От родителей я знал, что до Катастрофы подземка была гордостью города — просторно, светло, красиво. Но самым комфортным и дорогим видом транспорта была не она, а 'таксо' (или 'такси'?) Жаль, что сейчас нет ничего подобного. Что за прелесть — ехать одному (точнее, с персональным шофером), а не в толпе, раскинувшись на мягком сидении и глядя на проносящиеся за окном пейзажи (то бишь, помойки и руины). Я ездил бы на 'таксо' дважды в день — на работу и обратно. Денег бы хватило — мады неплохо зарабатывают: на уровне биотехнологов и летчиков. Высокий заработок должен защищать нашего брата от искуса брать взятки — ведь за нужный (или, как минимум, не смертельный) диагноз пациент готов отдать последнее. Правда, и наказывают попавшихся на взятках мадов сурово — пожизненным заключением.

Так что денег у меня куча — а тратить их особо не на что. Живи я до Катастрофы, стал бы путешествовать — объездил весь свет или хотя бы полсвета. Но теперь это исключено: даже на поездку в соседний город можно добиться разрешения лишь при очень уважительных обстоятельствах. Да и не ходят во многие города ни поезда, ни пароходы. Самолеты же — транспорт миллионеров… В силу этого, основная часть моих заработанных кровью и потом — а точнее, невидимыми слезами и нервами — денежек идет на покупку старых книг и подарки дочке.

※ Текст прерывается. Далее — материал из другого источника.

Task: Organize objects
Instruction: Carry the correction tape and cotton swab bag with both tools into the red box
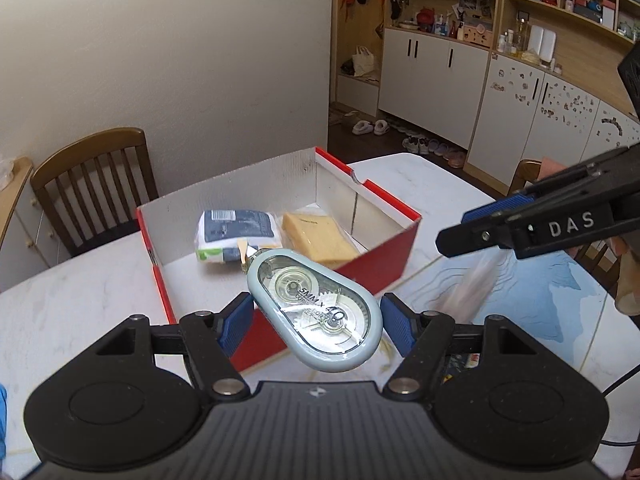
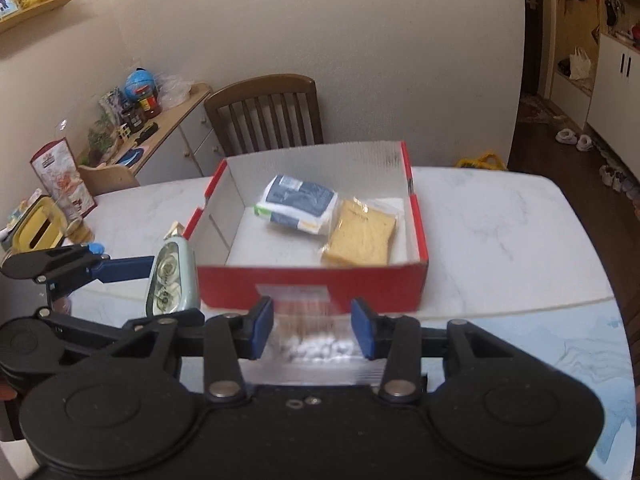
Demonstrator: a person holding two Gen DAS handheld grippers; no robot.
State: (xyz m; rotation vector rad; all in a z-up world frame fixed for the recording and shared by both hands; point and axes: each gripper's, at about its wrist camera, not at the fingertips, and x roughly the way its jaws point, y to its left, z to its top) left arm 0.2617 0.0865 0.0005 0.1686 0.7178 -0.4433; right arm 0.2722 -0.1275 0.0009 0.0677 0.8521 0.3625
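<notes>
I see left claw [image 1: 316,322] clamped on correction tape [image 1: 314,312] – beside red box [image 2: 312,284] | right claw [image 2: 313,330] grasping blurred clear bag [image 2: 316,344] – above surface [image 2: 500,216]

A white marble-look table [image 2: 480,216] stands before a plain pale wall [image 1: 200,60]. A brown wooden chair [image 2: 266,110] sits behind the table. White cabinets [image 1: 432,76] line the dark floor [image 2: 560,136] right of the table.
</notes>
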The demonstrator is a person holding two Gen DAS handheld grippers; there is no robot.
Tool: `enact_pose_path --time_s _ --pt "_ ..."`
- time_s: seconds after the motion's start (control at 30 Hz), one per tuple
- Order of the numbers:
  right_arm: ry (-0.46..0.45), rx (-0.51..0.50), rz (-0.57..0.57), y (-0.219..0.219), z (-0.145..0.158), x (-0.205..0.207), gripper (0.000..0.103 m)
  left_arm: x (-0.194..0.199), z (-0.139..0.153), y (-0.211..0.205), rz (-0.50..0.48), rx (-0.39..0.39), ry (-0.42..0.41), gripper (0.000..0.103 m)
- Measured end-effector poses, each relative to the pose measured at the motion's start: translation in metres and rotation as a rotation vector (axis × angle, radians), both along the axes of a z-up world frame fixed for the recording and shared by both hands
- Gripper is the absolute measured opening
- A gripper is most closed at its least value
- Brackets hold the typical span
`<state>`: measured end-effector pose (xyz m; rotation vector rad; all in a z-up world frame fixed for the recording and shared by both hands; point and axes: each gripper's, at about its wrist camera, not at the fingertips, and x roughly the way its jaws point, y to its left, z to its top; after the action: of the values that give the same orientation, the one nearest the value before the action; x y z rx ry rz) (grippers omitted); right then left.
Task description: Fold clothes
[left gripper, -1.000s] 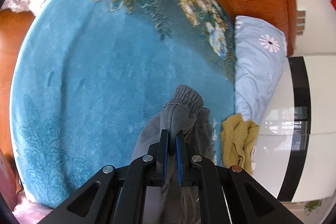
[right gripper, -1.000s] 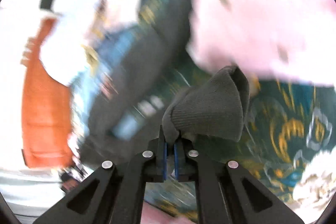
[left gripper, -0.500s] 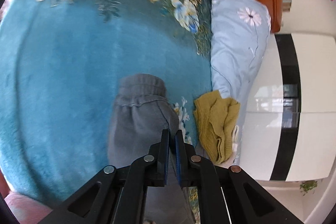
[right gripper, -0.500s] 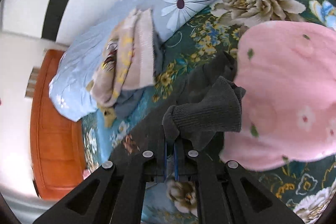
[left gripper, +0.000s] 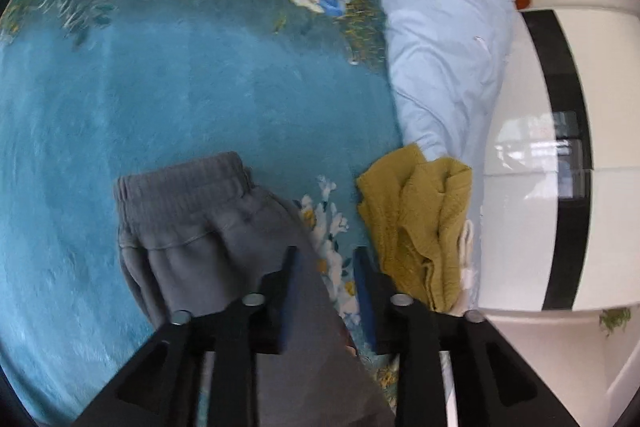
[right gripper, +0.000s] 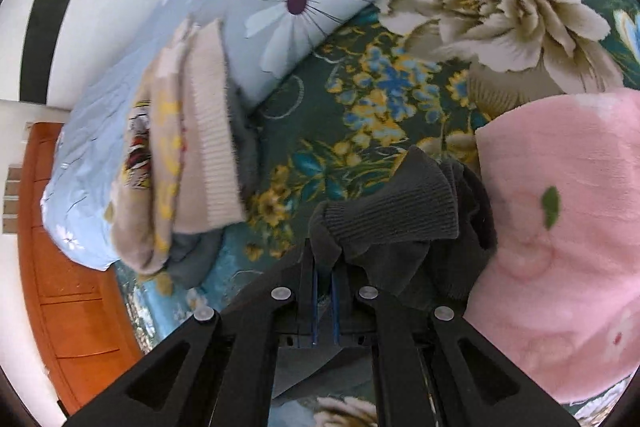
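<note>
Grey sweatpants (left gripper: 200, 227) lie on the teal floral blanket (left gripper: 180, 87), elastic waistband away from me. My left gripper (left gripper: 325, 267) is open just above the pants' near right edge and holds nothing. In the right wrist view my right gripper (right gripper: 325, 267) is shut on the ribbed cuff of the dark grey pants (right gripper: 392, 215), which bunches up in front of the fingers.
A crumpled mustard-yellow garment (left gripper: 416, 227) lies right of the left gripper beside a light blue daisy pillow (left gripper: 444, 47). In the right wrist view a folded beige knit stack (right gripper: 188, 163) lies to the left and a pink fleece blanket (right gripper: 560, 247) to the right. An orange wooden headboard (right gripper: 60, 287) stands behind.
My left gripper has opened and let go of the grey pants, which now lie on the blanket. My right gripper has kept its hold on the cuff while its view settled.
</note>
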<state>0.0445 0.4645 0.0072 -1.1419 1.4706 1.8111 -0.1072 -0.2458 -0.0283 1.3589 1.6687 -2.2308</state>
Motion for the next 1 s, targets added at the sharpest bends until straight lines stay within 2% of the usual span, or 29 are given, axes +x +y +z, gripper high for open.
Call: enact_pose_path --time_s 0.07,0.17,0.23,0.3,0.33,0.43,0.5,0.6,0.7,0.8,0.83,0.93,1.0 --pt "-0.002 0.004 0.009 0.000 -0.006 -0.002 0.006 0.008 0.003 -0.009 0.007 0.015 0.046 0.050" --pt "0.016 0.044 0.039 -0.005 -0.002 -0.003 0.008 0.027 0.002 -0.028 0.072 -0.055 0.036 0.057" --pt "0.059 0.093 0.066 -0.011 0.012 -0.001 0.017 0.039 -0.010 -0.038 0.099 -0.078 -0.013 0.059" --pt "0.102 0.141 0.092 -0.017 0.026 0.001 0.046 0.049 -0.026 -0.046 0.115 -0.069 -0.058 0.061" --pt "0.123 0.170 0.106 -0.021 0.033 0.003 0.050 0.052 -0.036 -0.048 0.117 -0.059 -0.083 0.062" --pt "0.176 0.245 0.173 -0.038 0.055 0.011 0.051 0.059 -0.065 -0.047 0.121 -0.029 -0.151 0.064" --pt "0.201 0.218 0.237 -0.054 0.055 0.016 0.051 0.063 -0.083 -0.044 0.131 0.004 -0.175 0.065" --pt "0.170 0.154 0.319 -0.081 0.037 0.024 0.051 0.062 -0.097 -0.038 0.149 0.049 -0.159 0.064" --pt "0.137 0.090 0.343 -0.102 0.013 0.034 0.051 0.055 -0.101 -0.032 0.143 0.029 -0.149 0.061" --pt "0.114 0.036 0.343 -0.115 -0.007 0.037 0.051 0.053 -0.101 -0.032 0.159 0.038 -0.148 0.040" --pt "0.107 0.021 0.345 -0.119 -0.013 0.038 0.051 0.053 -0.098 -0.032 0.158 0.026 -0.142 0.037" --pt "0.108 0.009 0.373 -0.127 -0.016 0.032 0.051 0.044 -0.071 -0.035 0.130 -0.024 -0.077 0.027" --pt "0.120 0.020 0.404 -0.134 -0.010 0.028 0.051 0.041 -0.049 -0.043 0.137 -0.009 -0.012 0.021"
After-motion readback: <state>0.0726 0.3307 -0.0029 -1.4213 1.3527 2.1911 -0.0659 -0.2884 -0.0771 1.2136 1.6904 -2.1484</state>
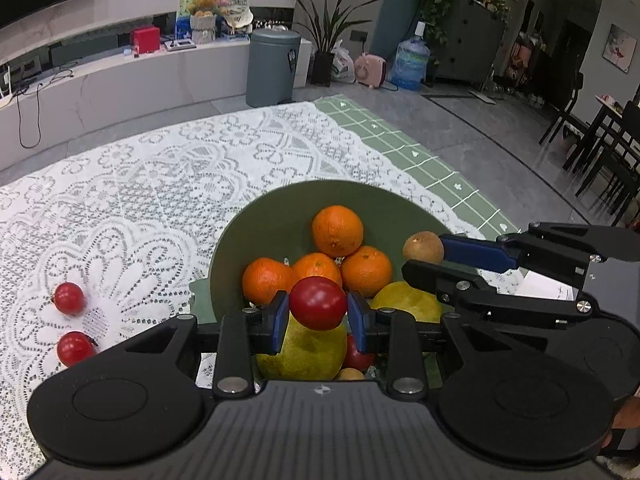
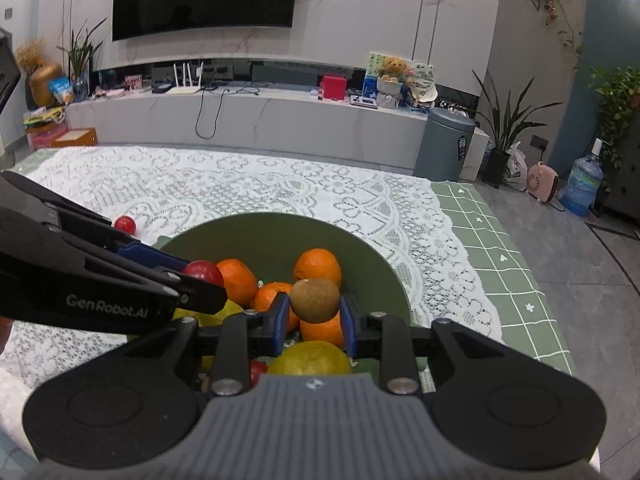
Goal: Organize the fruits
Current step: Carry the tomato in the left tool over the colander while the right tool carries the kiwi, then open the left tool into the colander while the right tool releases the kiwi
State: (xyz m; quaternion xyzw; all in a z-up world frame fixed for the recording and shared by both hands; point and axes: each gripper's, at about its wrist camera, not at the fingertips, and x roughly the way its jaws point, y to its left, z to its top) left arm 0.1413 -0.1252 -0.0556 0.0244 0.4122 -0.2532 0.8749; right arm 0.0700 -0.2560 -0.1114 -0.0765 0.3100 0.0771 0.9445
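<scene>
A green bowl (image 1: 256, 216) (image 2: 248, 232) on the lace cloth holds several oranges (image 1: 337, 230) (image 2: 318, 266), yellow fruits (image 1: 308, 350) (image 2: 310, 358) and a red one low down. My left gripper (image 1: 319, 305) is shut on a red tomato (image 1: 318, 303) just above the pile; the same tomato (image 2: 204, 271) shows between its fingers in the right wrist view. My right gripper (image 2: 315, 301) is shut on a small brown round fruit (image 2: 315, 300) (image 1: 423, 247) over the bowl's right side. Two more red tomatoes (image 1: 69, 298) (image 1: 75, 348) lie on the cloth to the left.
White lace cloth (image 1: 160, 184) over a green checked cloth (image 1: 420, 160) covers the table, whose right edge drops to a grey floor. A grey bin (image 1: 272, 66), potted plant (image 1: 332, 28), water jug (image 1: 410, 62) and dark chairs (image 1: 600, 148) stand beyond.
</scene>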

В вагоне было малолюдно и, как всегда, душно. На стенах — яркие постеры с розовыми младенцами. Якобы глядя на них, женщинам захочется рожать, а мужчины станут более сексуально активными. По мне, бессмысленно-пучеглазые физиономии и лоснящиеся попки способны скорее охладить эротический пыл. Особенно отталкивающе смотрелись те, где младенцы резвились в искусственной кислотно-зеленой траве среди пластиковых цветов. Моя Варька такой не была, даже сразу после рождения.

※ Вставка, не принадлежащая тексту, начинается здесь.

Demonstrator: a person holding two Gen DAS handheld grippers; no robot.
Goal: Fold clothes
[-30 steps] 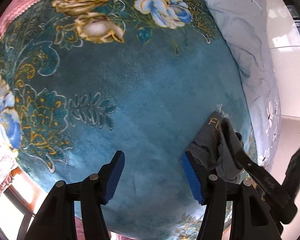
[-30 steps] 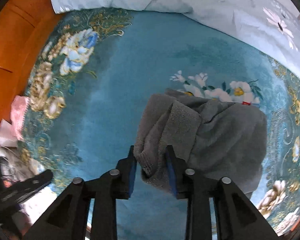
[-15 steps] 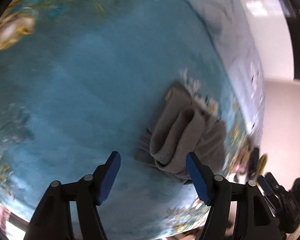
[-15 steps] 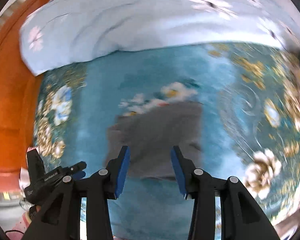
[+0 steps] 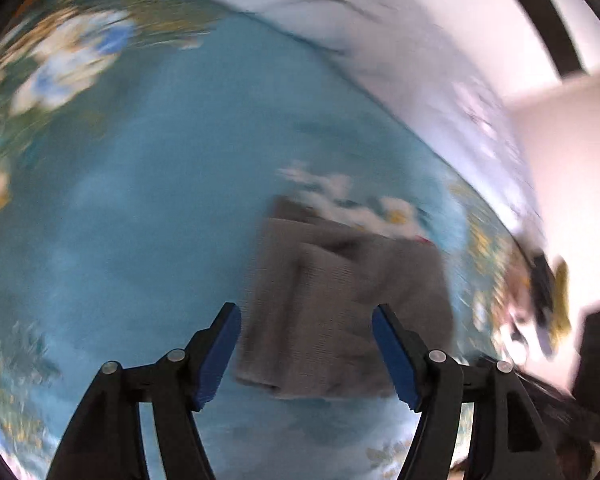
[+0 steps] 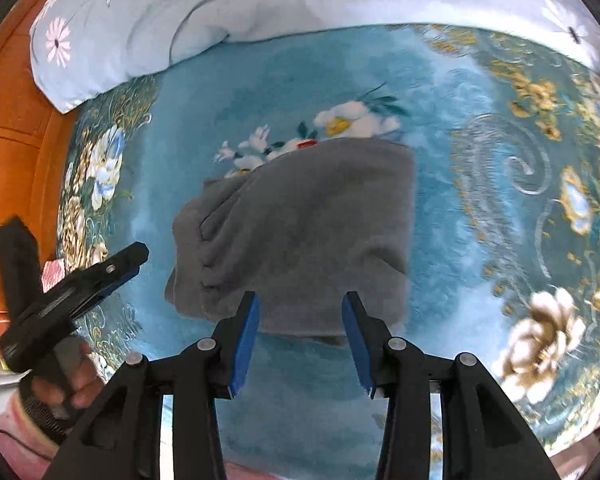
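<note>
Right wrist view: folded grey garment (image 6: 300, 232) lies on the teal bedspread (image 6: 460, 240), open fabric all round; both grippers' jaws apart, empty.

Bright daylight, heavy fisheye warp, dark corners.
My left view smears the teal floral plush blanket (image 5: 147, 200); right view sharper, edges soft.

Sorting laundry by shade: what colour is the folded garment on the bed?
Plain grey garment, clearest in the right wrist view.

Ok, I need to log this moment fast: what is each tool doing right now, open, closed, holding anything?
Left tool: open, holding nothing, above the folded grey garment.
Right tool: open, holding nothing, over the garment's near edge.
</note>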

Я уселся с краю, подальше от бальзаковской дамы необъятных размеров, напротив влюбленной парочки, самозабвенно слушавшей что-то из одной пары наушников на двоих. При взгляде на девушку подумалось об Алисе — было мимолетное сходство. Именно мимолетное и слабое, поскольку моя бывшая жена — существо исключительное, ни на кого не похожее.

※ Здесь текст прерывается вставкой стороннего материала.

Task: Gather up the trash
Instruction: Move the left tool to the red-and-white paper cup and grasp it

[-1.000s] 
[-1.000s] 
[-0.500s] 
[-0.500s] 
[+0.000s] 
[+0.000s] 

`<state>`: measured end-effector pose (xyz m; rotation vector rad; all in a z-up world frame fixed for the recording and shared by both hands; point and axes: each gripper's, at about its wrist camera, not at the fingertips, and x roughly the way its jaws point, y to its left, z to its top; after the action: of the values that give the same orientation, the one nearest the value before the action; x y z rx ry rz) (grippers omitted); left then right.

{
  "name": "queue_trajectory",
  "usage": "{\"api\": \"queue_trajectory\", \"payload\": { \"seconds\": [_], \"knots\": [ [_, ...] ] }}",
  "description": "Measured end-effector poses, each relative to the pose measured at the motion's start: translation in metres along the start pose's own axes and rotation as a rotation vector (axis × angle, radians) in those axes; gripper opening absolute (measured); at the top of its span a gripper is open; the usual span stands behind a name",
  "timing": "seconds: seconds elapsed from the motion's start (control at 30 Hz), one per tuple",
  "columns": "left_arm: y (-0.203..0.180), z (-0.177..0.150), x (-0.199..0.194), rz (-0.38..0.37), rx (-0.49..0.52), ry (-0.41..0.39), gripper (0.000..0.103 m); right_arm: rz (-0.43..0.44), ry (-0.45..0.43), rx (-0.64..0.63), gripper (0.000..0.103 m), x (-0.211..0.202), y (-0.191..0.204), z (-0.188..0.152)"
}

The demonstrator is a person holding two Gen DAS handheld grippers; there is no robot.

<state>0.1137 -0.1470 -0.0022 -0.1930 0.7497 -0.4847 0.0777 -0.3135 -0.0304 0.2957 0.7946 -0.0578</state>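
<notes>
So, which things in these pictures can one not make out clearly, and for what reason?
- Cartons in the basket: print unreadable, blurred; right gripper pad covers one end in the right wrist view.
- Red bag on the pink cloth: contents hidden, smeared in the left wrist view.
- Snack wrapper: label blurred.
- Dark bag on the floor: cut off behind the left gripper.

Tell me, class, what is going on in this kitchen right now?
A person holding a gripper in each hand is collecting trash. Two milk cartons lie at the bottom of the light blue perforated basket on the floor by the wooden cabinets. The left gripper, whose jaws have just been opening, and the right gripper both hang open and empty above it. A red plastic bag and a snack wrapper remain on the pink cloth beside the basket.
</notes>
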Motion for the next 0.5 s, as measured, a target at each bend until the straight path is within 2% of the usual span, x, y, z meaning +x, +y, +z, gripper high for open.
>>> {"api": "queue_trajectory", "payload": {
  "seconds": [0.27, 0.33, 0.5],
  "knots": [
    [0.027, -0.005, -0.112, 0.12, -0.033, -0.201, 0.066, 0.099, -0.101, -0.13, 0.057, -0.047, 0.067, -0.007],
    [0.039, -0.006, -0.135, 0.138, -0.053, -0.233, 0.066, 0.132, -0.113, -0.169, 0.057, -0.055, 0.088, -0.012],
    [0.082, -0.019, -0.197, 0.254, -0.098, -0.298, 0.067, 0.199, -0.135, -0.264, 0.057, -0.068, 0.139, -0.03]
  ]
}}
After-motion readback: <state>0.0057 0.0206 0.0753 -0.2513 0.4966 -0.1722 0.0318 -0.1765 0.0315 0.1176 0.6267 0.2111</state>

Я знаю ее давно, чуть ли не всю сознательную жизнь, и за это время она не изменилась — ни на капельку, ни на йоту. Во всяком случае, внутренне. Помню ее школьницей — мы учились в одном классе. Ее отличали длинные черные косы — что было совсем не модно и даже дико. Круглая отличница по всем предметам — таких обычно не любят, и ее не слишком любили, но уважали — за бесстрашие и независимость по отношению к учителям и классным 'авторитетам'. На Курсах мадов, куда мы с ней, не сговариваясь, пошли учиться, распрощавшись со школой, нам велели выбрить виски и часть лба. День она проходила в таком виде, а на следующий явилась обритая наголо. По-моему, то была единственная слабина, допущенная Алисой в жизни. Во всяком случае, единственная из тех, что мне известны. Ей не понравились взгляды, которыми провожают обыватели людей нашей профессии, и с тех пор она стала бриться регулярно.